**WHAT THE TASK ASKS:** Every line with the word "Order" in it should be extracted from the data that follows.

(Records contained in a dataset)
· · · ·

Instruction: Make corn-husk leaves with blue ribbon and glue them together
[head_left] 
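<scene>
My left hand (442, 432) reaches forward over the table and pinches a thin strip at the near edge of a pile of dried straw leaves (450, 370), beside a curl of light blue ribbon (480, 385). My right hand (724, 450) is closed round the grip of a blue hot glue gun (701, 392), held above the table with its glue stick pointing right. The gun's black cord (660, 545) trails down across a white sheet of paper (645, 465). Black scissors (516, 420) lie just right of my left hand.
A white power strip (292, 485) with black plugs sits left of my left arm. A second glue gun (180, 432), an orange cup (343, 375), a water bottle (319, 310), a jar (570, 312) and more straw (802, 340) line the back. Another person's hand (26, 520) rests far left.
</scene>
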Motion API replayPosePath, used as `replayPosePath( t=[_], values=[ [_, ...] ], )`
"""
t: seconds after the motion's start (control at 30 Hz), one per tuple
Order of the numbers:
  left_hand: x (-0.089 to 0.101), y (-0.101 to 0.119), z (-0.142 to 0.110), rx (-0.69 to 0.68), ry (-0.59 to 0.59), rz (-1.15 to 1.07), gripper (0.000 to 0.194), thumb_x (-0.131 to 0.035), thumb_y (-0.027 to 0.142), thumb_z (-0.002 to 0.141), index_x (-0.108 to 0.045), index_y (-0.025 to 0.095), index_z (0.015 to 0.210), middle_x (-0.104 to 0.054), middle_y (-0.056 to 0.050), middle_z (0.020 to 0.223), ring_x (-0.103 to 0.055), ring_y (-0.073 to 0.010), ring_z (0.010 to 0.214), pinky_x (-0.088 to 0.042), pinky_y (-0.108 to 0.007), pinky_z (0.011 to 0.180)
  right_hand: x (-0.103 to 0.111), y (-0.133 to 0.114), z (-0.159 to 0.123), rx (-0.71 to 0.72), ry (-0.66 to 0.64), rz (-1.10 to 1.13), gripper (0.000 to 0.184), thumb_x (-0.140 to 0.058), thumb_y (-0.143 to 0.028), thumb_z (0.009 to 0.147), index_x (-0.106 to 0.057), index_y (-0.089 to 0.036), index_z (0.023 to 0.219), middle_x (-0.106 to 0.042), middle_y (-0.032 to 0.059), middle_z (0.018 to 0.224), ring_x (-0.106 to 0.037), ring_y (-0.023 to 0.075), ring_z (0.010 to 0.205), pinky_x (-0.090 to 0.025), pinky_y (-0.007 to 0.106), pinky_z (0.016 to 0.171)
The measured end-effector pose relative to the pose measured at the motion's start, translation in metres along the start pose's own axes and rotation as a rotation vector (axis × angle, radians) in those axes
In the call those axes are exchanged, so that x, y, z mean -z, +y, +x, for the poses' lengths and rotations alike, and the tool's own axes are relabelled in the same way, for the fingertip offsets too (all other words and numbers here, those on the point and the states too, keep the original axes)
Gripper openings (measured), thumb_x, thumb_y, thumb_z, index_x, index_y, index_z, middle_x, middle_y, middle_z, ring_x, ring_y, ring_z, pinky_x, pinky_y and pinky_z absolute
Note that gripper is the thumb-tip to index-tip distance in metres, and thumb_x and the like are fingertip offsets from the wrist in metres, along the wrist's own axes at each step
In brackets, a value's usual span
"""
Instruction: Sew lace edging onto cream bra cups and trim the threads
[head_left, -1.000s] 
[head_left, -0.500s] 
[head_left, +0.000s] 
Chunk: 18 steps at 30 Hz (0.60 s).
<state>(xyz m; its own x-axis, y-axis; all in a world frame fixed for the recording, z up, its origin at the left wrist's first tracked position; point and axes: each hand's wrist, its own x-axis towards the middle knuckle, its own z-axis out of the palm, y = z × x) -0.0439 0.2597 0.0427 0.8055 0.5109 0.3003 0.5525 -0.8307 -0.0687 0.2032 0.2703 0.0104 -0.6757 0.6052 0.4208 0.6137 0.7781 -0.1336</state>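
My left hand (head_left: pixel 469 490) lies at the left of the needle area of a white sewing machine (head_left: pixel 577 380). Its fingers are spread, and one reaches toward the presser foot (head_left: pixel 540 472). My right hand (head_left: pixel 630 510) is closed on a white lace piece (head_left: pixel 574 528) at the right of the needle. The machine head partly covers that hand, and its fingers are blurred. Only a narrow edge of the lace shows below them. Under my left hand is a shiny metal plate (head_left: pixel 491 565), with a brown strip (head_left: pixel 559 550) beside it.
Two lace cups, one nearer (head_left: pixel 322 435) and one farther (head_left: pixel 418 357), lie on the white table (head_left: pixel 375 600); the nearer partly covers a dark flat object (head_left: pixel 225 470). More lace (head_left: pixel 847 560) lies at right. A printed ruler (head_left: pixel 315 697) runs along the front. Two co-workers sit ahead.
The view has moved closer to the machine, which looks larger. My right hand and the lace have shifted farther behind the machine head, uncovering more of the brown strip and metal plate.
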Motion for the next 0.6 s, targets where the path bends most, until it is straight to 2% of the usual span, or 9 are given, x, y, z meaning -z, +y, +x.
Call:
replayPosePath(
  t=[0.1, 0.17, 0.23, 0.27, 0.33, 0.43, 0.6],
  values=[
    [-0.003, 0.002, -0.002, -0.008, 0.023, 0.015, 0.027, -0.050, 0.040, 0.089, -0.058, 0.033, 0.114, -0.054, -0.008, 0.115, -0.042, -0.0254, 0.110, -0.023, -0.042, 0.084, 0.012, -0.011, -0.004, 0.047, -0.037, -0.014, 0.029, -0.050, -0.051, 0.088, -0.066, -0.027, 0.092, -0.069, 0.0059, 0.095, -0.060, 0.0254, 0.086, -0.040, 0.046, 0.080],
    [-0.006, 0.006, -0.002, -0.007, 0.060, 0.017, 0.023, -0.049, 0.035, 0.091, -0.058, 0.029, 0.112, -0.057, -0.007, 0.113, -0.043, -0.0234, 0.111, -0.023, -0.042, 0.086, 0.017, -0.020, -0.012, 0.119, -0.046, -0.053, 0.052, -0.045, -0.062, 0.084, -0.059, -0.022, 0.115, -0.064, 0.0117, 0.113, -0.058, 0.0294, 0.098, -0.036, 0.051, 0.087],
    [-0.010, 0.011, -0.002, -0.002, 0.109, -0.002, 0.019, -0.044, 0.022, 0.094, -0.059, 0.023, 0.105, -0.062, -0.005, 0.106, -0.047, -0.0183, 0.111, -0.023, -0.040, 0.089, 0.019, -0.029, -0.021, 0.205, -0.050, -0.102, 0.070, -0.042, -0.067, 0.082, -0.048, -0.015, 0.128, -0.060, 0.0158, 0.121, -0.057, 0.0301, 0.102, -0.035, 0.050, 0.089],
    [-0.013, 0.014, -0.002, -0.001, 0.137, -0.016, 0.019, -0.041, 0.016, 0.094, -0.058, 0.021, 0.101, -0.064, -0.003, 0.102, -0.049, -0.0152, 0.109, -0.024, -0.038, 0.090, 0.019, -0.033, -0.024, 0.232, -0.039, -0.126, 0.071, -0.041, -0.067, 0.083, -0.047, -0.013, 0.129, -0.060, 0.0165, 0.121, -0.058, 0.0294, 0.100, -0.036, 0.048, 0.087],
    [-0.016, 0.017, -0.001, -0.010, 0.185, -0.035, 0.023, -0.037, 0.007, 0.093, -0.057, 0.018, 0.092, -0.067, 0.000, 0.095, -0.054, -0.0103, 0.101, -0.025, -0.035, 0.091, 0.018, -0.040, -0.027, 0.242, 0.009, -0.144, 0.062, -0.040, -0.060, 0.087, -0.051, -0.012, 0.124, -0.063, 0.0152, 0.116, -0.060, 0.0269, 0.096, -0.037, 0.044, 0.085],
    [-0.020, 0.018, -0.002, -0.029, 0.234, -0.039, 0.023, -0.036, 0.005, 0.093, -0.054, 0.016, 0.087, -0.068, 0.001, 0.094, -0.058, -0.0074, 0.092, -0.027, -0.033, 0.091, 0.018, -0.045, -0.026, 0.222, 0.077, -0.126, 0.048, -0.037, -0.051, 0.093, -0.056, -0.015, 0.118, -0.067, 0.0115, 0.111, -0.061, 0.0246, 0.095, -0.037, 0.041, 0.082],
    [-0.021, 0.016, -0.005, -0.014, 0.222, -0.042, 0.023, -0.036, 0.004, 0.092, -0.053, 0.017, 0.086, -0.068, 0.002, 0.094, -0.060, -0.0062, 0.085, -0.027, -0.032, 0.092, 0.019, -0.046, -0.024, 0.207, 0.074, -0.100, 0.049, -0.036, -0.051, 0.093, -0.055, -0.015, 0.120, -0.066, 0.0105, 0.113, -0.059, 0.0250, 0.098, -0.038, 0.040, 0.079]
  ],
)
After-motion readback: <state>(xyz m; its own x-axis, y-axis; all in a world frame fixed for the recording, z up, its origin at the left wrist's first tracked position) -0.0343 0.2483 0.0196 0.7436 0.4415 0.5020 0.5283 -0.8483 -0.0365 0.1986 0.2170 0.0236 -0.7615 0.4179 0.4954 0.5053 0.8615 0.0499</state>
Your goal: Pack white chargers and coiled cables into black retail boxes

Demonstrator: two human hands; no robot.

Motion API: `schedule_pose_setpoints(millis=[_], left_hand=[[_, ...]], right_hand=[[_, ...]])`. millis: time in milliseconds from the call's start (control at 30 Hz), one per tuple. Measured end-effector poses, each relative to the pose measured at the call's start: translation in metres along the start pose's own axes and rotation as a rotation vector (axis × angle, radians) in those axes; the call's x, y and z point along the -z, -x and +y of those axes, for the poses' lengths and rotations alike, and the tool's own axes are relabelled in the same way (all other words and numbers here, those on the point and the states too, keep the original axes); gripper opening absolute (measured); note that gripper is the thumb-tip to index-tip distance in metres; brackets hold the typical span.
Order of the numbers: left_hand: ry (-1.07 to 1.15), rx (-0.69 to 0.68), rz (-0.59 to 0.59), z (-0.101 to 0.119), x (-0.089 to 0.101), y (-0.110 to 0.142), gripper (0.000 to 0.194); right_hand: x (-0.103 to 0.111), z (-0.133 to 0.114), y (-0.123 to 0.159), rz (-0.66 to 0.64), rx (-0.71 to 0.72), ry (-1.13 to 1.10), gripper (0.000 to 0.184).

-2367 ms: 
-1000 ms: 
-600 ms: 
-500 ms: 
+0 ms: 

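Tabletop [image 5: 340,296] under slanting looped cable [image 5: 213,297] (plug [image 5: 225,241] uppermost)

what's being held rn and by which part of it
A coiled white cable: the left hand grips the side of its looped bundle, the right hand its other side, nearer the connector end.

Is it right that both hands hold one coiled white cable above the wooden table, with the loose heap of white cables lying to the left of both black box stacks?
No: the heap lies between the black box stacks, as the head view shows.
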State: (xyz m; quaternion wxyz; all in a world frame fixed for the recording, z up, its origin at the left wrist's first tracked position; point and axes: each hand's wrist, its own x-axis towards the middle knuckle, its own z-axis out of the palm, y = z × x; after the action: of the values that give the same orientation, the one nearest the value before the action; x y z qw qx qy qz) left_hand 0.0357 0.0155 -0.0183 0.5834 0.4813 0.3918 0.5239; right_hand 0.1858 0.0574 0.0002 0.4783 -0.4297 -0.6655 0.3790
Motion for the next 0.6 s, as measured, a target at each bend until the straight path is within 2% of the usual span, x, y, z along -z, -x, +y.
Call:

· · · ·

**ANSWER BOX:**
Order of the numbers:
Order of the numbers: left_hand: ry (-1.07 to 1.15), rx (-0.69 to 0.68), rz (-0.59 to 0.59), z (-0.101 to 0.119), x (-0.089 to 0.101), y (-0.110 to 0.142), gripper (0.000 to 0.194); right_hand: x (-0.103 to 0.111), z (-0.133 to 0.114), y (-0.123 to 0.159), rz (-0.66 to 0.64), rx (-0.71 to 0.72), ry (-1.13 to 1.10), gripper (0.000 to 0.184).

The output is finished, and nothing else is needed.